» **What you are asked to do**
Scan the lines below for "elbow" and copy the matches.

[Extracted data entries]
▬▬▬
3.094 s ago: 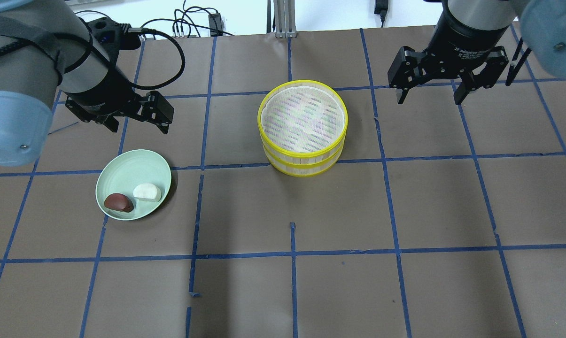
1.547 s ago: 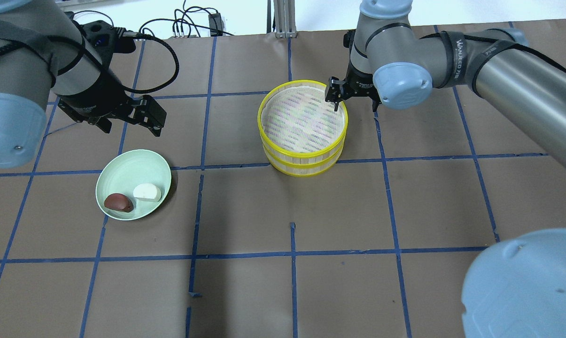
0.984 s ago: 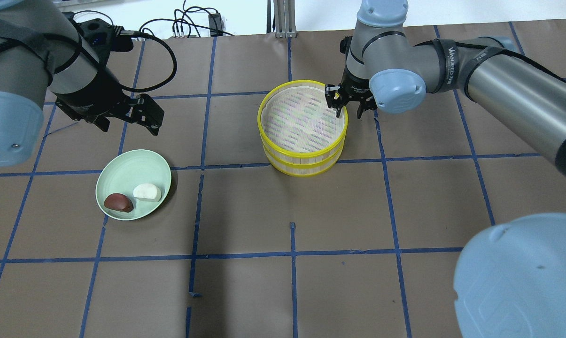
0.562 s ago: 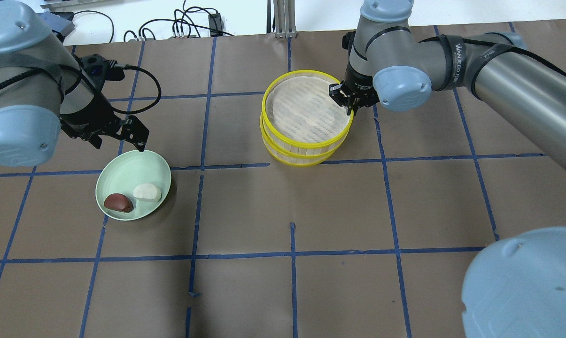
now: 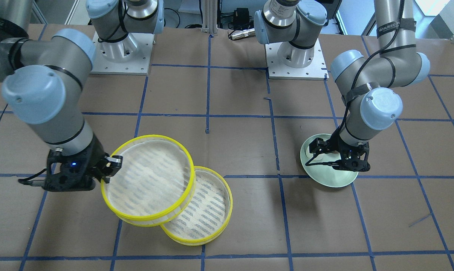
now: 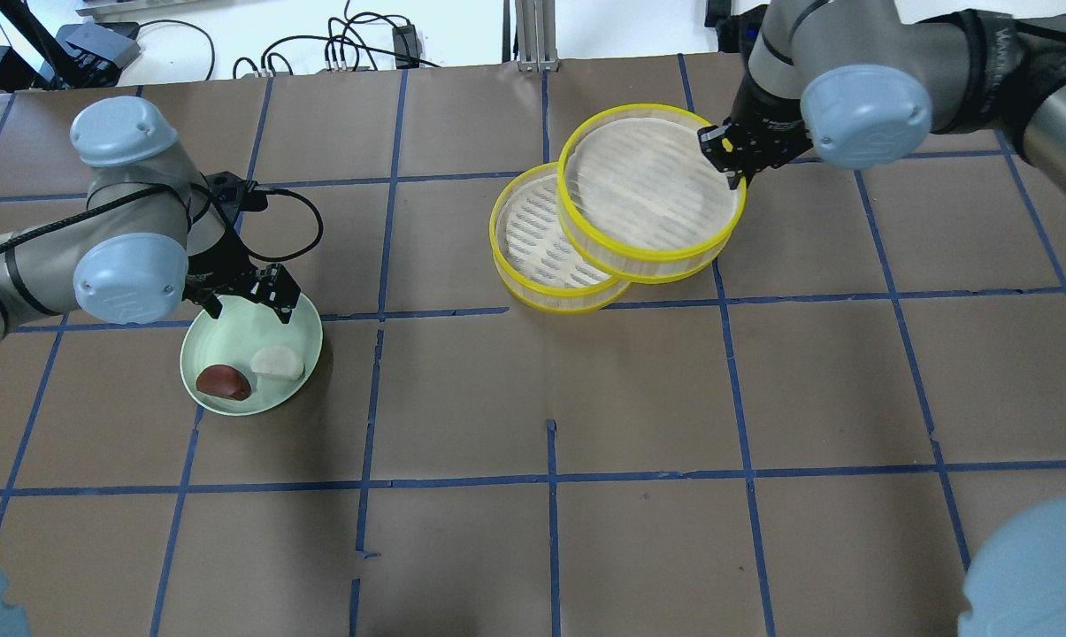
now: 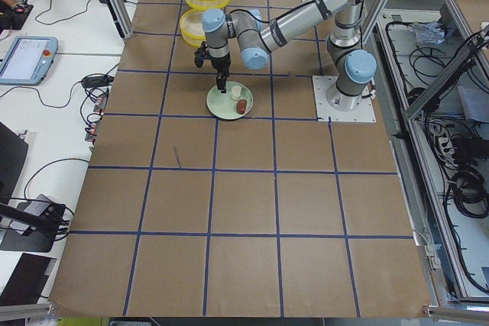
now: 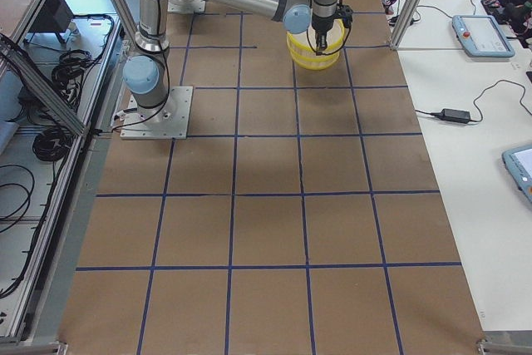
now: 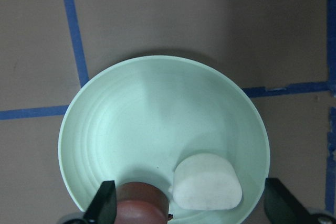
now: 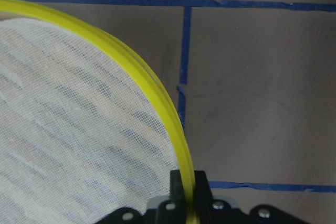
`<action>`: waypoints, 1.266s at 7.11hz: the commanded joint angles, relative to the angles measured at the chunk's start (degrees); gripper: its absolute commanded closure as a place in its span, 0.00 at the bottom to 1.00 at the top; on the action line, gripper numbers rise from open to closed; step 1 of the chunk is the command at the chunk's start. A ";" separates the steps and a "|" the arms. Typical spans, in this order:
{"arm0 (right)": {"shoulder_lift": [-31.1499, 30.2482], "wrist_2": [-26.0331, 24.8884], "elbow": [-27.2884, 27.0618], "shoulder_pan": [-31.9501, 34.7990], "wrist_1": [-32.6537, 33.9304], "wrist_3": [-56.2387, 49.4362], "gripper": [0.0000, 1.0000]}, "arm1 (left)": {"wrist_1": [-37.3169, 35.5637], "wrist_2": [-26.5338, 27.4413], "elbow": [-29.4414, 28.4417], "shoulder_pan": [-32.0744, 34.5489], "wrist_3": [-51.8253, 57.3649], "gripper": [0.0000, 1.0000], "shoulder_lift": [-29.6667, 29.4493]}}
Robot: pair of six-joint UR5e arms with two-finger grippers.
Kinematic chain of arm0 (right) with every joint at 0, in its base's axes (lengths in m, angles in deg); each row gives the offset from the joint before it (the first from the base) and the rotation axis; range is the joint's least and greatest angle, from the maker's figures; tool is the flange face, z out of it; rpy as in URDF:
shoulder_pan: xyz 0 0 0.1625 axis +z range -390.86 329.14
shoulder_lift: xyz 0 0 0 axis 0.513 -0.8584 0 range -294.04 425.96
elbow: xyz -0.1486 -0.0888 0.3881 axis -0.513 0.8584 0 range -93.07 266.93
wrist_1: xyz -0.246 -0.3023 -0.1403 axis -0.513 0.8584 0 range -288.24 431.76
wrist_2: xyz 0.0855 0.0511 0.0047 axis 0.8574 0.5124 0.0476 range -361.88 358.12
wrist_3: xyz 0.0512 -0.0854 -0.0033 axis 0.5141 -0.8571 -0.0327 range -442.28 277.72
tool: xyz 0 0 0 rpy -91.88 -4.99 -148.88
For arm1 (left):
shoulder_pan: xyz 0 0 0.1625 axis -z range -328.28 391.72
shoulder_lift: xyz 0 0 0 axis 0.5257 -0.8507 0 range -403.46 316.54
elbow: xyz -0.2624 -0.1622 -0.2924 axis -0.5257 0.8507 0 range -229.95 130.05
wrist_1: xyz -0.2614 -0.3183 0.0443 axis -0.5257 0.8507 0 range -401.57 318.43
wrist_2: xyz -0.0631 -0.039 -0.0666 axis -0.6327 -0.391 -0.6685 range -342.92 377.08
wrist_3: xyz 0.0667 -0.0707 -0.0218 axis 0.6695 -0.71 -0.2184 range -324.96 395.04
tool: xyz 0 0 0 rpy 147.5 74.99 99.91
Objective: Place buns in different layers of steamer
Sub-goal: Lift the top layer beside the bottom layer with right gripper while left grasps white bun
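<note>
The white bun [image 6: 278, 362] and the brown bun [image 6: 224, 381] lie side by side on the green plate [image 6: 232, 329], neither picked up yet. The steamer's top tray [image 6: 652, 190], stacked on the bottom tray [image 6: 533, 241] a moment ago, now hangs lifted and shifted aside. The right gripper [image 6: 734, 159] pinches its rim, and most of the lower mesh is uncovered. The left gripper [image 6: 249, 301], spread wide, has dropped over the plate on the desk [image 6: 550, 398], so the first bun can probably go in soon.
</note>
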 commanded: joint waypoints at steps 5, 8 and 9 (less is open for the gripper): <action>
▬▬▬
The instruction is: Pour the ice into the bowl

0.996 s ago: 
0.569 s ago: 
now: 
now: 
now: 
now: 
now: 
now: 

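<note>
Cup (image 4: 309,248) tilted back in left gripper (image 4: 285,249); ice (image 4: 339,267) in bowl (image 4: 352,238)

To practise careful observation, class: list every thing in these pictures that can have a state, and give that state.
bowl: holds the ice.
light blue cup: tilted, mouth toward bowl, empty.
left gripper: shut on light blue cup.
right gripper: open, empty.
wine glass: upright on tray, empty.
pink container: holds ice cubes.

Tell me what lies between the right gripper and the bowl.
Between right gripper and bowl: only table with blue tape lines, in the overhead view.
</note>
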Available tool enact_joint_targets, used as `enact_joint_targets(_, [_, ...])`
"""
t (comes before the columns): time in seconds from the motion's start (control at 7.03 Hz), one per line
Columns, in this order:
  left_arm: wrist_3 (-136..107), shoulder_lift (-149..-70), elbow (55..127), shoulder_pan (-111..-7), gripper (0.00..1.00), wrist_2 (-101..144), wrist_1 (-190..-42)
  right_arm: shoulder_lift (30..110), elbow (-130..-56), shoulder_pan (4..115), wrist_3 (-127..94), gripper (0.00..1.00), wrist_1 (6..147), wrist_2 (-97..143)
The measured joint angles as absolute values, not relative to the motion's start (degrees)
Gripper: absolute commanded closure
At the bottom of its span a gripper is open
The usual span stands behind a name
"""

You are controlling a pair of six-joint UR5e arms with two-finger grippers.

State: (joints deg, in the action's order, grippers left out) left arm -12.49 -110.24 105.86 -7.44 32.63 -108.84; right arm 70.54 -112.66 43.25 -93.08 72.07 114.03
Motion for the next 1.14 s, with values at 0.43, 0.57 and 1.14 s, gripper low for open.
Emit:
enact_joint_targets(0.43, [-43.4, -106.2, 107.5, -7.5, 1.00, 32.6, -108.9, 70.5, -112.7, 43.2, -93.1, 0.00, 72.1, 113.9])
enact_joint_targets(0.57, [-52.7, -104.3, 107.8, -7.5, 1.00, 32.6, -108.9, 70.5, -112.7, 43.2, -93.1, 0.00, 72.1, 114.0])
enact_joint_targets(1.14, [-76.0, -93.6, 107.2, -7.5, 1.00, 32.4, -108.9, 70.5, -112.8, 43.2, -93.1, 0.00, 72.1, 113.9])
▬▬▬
» **Response to this task**
{"arm0 (right)": {"shoulder_lift": [-31.1499, 30.2482], "wrist_2": [-26.0331, 24.8884], "elbow": [-27.2884, 27.0618], "shoulder_pan": [-31.9501, 34.7990], "wrist_1": [-32.6537, 33.9304], "wrist_3": [-56.2387, 49.4362], "gripper": [0.0000, 1.0000]}, "arm1 (left)": {"wrist_1": [-37.3169, 35.5637], "wrist_2": [-26.5338, 27.4413], "elbow": [-29.4414, 28.4417], "shoulder_pan": [-32.0744, 34.5489], "wrist_3": [-51.8253, 57.3649], "gripper": [0.0000, 1.0000], "shoulder_lift": [-29.6667, 29.4493]}}
elbow: xyz -0.1486 -0.0888 0.3881 axis -0.513 0.8584 0 range -93.07 266.93
elbow: xyz -0.2624 -0.1622 -0.2924 axis -0.5257 0.8507 0 range -229.95 130.05
  left_arm: wrist_3 (-136..107), shoulder_lift (-149..-70), elbow (55..127), shoulder_pan (-111..-7), gripper (0.00..1.00), wrist_2 (-101..144), wrist_1 (-190..-42)
  right_arm: shoulder_lift (30..110), elbow (-130..-56), shoulder_pan (4..115), wrist_3 (-127..94), gripper (0.00..1.00), wrist_1 (6..147), wrist_2 (-97..143)

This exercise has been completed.